2.2.1. Evaluation a priori : obligation législative au service de la stratégie publique ?

Même si l’évaluation a priori des politiques publiques – de transport – est bien développée au niveau local, elle n’est pas une pratique systématique. Malgré la nécessité ressentie de l’évaluation, l’ensemble des collectivités et des acteurs locaux ne montre pas d’intérêt favorable à un outil dont la construction a été technico-administrative. Parce que l’évaluation apparaît être une contrainte, dans le processus administratif de la décision, exigée par le cadre politique et législatif, son appropriation se fait relativement difficilement. En outre, le faible impact de la procédure d’évaluation a priori des politiques est, selon M. Crozier [1998], d’ordre systémique. Compte tenu, de la rigidité de l’administration française dans l’action publique, mais aussi du manque de clarté et de la lourdeur procédurale de l’institutionnalisation étatique, l’évaluation a du mal à être identifiée et définie parmi l’ensemble des instances publiques. « La fragmentation communale en France, et la multiplication des niveaux d’administration locale rendent l’évaluation impossible dans bien des collectivités » [Crozier, 1998, p.44]. Le champ des acteurs potentiels des évaluations n’est pas clairement établi, compte tenu des difficultés éprouvées par l’administration publique dans l’identification des actions des différentes entités locales.

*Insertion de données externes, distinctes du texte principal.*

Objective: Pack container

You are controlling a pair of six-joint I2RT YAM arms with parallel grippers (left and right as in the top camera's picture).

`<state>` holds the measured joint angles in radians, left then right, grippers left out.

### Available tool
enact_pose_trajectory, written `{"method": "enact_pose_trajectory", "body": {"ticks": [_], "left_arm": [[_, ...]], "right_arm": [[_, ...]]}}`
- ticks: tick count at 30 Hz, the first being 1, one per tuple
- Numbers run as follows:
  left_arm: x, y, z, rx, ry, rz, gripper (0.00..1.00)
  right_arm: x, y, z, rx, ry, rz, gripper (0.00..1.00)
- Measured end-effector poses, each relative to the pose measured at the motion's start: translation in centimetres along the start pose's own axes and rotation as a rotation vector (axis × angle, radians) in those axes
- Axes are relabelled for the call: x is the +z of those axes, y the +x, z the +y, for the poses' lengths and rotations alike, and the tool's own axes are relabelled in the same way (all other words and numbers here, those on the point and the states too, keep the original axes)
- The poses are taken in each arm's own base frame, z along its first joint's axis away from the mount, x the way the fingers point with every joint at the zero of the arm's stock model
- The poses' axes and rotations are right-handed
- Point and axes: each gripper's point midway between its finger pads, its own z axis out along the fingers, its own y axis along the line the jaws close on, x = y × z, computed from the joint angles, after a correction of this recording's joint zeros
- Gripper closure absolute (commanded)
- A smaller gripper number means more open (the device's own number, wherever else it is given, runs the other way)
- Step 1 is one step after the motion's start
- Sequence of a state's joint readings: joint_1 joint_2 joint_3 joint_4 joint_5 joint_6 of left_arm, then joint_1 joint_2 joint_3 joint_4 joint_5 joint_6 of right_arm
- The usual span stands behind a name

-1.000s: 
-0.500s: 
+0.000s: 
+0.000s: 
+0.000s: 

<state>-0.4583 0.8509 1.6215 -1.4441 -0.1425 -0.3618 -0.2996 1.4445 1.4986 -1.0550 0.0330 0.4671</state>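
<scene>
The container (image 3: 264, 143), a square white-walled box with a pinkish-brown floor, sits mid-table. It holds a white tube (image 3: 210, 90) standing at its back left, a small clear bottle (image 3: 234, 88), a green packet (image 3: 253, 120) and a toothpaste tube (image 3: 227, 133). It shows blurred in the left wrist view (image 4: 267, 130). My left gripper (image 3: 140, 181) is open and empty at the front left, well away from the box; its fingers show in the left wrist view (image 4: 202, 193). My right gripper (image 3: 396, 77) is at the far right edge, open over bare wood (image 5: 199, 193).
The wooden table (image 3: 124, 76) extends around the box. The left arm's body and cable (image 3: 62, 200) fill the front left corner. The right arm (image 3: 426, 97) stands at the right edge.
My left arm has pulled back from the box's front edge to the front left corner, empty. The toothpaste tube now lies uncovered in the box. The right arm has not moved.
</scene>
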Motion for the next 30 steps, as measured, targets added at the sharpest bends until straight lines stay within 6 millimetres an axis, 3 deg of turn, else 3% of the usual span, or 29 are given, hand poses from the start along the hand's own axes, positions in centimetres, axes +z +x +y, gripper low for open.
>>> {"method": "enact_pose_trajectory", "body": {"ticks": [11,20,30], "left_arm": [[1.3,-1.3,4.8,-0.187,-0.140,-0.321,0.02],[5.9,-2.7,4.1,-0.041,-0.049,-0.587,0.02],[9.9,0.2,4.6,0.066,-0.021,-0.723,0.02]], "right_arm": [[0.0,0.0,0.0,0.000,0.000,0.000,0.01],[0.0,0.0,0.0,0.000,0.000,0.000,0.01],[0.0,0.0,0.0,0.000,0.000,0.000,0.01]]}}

Si l’évaluation tend à se développer au sein de collectivités territoriales, cela tient à l’existence, selon M. Crozier, « d’un lien entre « autonomie » (donc décentralisation, responsabilité, volonté d’apporter des réponses adaptées aux besoins réels) et culture de l’évaluation » [Crozier, 1998, p.44]. C’est parce que les collectivités acquièrent plus d’autonomie, de responsabilités et de compétences compte tenu des lois de décentralisation, que la pratique de l’évaluation se développe. « Ce n’est évidemment pas pour rien que l’expérience de l’évaluation concerne surtout les régions, qui sont plus des collectivités de « missions », de programmation, d’orientations stratégiques que des administrations de gestions lourdes » [Crozier, 1998, p.44]. Si « le dynamisme des collectivités locales […] contraste avec l’atonie des administrations d’Etat » [Chanut, 2003(a), p.100], c’est bien parce que les collectivités sont conviées et sollicitées à la réalisation d’évaluations en tous genres, du fait des exigences des partenariats de l’action publique. Ainsi, si les Régions se sont ardemment lancées dans les procédures d’évaluation, c’est bien sous le joug des contraintes des contrats de plan Etat - Région et des obligations communautaires [Chanut, 2003(a)].